Improved Effective Dynamics of Loop-Quantum-Gravity Black Hole and Nariai Limit (2012.05729v1)

Abstract: We propose a new model of the spherical symmetric quantum black hole in the reduced phase space formulation. We deparametrize gravity by coupling to the Gaussian dust which provides the material coordinates. The foliation by dust coordinates covers both the interior and exterior of the black hole. After the spherical symmetry reduction, our model is a 1+1 dimensional field theory containing infinitely many degrees of freedom. The effective dynamics of the quantum black hole is generated by an improved physical Hamiltonian ${\bf H}\Delta$ where the holonomy correction is implemented by the $\bar{\mu}$-scheme regularization with a Planckian area scale $\Delta$. The effective dynamics recovers the semiclassical Schwarzschild geometry at low curvature regime and resolves the black hole singularity with Planckian curvature. Our model predicts that the evolution of the black hole at late time reaches the charged Nariai geometry ${\rm dS}_2\times S^2$ with Planckian radii. The Nariai geometry is stable under linear perturbations but may be unstable by nonperturbative quantum effects.
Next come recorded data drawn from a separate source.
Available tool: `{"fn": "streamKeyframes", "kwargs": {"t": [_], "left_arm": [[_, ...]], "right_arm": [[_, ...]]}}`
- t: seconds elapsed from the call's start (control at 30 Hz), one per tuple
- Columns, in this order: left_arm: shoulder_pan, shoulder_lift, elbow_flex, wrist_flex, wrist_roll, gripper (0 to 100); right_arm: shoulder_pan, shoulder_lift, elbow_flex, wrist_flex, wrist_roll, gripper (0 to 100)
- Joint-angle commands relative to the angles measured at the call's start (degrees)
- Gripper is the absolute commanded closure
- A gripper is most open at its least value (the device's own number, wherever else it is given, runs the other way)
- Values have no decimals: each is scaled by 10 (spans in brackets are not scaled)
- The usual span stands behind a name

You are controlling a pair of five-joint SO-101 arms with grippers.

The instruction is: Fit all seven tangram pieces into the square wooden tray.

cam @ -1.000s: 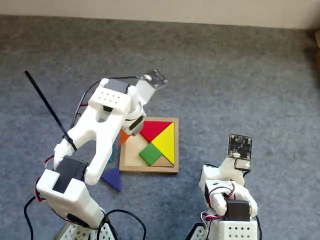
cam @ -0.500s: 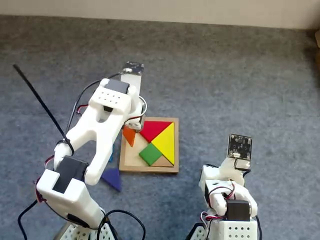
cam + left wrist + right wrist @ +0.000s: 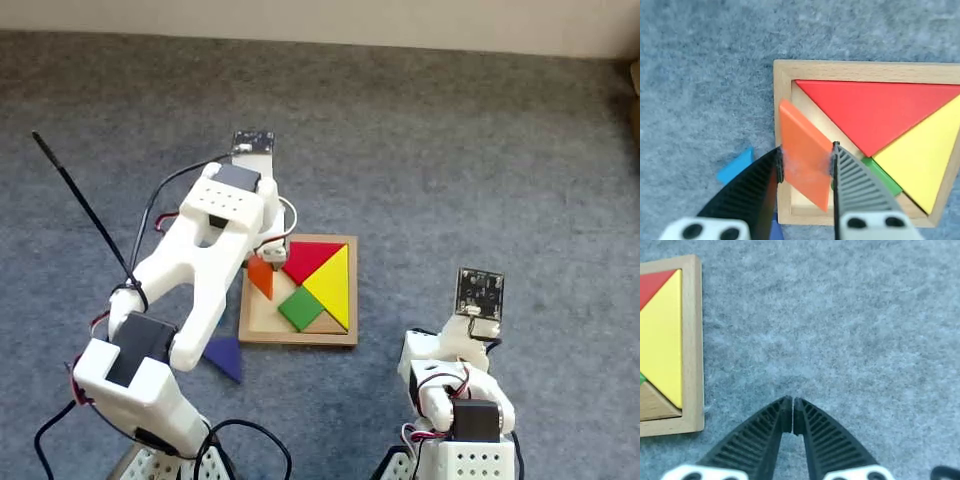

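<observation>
We are holding the orange piece [image 3: 801, 132] clamped in our left pincer [image 3: 807, 150], above the left side of the wooden tray [image 3: 781, 90]. Its outer edge appears to overlap the left rim. The red triangle [image 3: 875, 107], yellow triangle [image 3: 925, 165] and green square [image 3: 881, 176] are already lying inside.

To seat it well, we are judging that the piece needs shifting inward off the rim, levelling, and lining up its slanted edge with the red triangle's side before we let go. Room is tight, with the rim on one side and red and green on the other, so a slow, low descent is looking safest.

The light blue piece [image 3: 735, 165] and dark blue triangle [image 3: 224, 355] are lying on the bench [image 3: 480, 150] beside the tray's left rim. Our right pincer [image 3: 792, 412] is resting closed on nothing over bare bench, apart from the tray's right rim.
</observation>
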Motion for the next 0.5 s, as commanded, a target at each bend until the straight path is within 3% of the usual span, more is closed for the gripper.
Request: {"fn": "streamKeyframes", "kwargs": {"t": [0.0,0.27,0.47], "left_arm": [[15,-26,12,-6,26,848],[14,-26,8,-3,27,835],[10,-26,7,-3,27,718]], "right_arm": [[6,-7,68,2,-4,974],[6,-8,68,2,-4,974],[6,-8,68,2,-4,974]]}}
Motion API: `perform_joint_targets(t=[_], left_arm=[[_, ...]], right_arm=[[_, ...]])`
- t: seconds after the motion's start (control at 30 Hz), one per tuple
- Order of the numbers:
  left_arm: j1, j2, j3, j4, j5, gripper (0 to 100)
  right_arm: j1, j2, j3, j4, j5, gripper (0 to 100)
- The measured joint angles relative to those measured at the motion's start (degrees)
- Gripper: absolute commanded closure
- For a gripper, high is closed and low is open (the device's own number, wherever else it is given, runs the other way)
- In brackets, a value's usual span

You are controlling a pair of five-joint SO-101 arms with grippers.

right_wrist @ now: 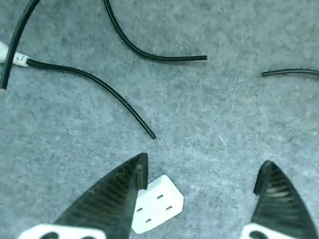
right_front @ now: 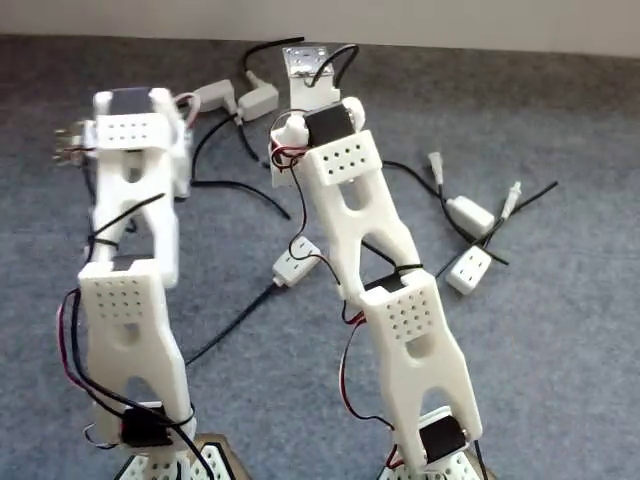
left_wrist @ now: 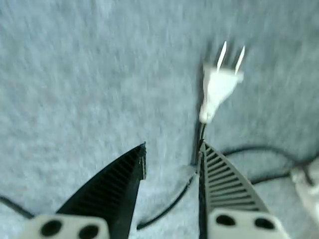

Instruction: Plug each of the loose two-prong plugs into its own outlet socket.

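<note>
A white two-prong plug (left_wrist: 218,87) lies on the grey carpet just past my left gripper (left_wrist: 173,149), prongs pointing away. Its black cable (left_wrist: 197,149) runs back along one finger (left_wrist: 219,179). The left gripper is open with nothing between its fingers. A white outlet socket (right_wrist: 157,208) lies face up inside my open right gripper (right_wrist: 205,162), close against one finger (right_wrist: 119,194) and partly hidden by it. From above, more sockets (right_front: 295,263) (right_front: 468,268) and pronged plugs (right_front: 437,163) (right_front: 513,195) are scattered on the carpet.
Loose black cable ends (right_wrist: 152,134) (right_wrist: 203,58) (right_wrist: 265,73) lie ahead of the right gripper. Two white connector pieces (right_front: 215,96) (right_front: 258,99) sit at the far side between the arms. Another white piece (left_wrist: 309,184) shows at the left wrist view's edge. Cables cross the carpet between the arms.
</note>
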Motion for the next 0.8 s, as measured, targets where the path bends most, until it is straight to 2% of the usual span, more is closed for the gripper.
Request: perform_joint_targets(t=[0.17, 0.33, 0.53, 0.8], left_arm=[[3.43, 0.09, 0.18, -0.09, 1.58, 82], [0.0, 0.09, 0.26, -0.97, 1.67, 82], [-2.55, 0.44, 0.53, -6.42, 1.67, 82], [-5.54, 7.65, 0.53, -13.01, 1.67, 82]], right_arm=[[0.0, 0.0, 0.0, 0.0, 0.26, 66.3], [0.0, 0.0, 0.18, 0.0, 0.26, 66.3], [0.0, 0.0, 0.18, 0.0, 0.26, 66.3], [0.0, 0.0, 0.18, 0.0, 0.26, 66.3]])
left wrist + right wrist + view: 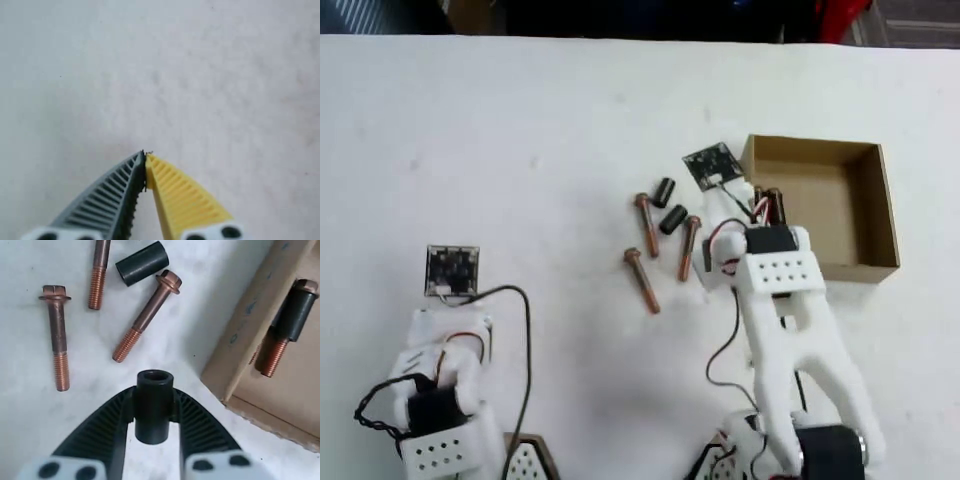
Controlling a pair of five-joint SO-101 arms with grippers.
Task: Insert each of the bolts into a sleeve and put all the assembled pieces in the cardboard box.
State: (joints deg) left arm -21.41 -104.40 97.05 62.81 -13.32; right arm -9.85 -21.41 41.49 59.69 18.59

Our model suggests the existence of quantum tunneling of the Nariai geometry and a scenario of black-hole-to-white-hole transition. During the transition, the linear perturbations exhibit chaotic dynamics with Lyapunov exponent $\lambda=2\pi T{\rm dS}\sim \Delta^{-1/2}$ relating to the Hawking temperature $T_{\rm dS}$ of ${\rm dS}2$. In addition, the Nariai geometry in our model provides an interesting example of Wheeler's bag of gold and contains infinitely many infrared soft modes with zero energy density. These infrared modes span a Hilbert space carrying a representation of 1-dimensional spatial diffeomorphisms (or the Witt/Virasoro algebra) which are conserved charges of the effective dynamics by ${\bf H}\Delta$.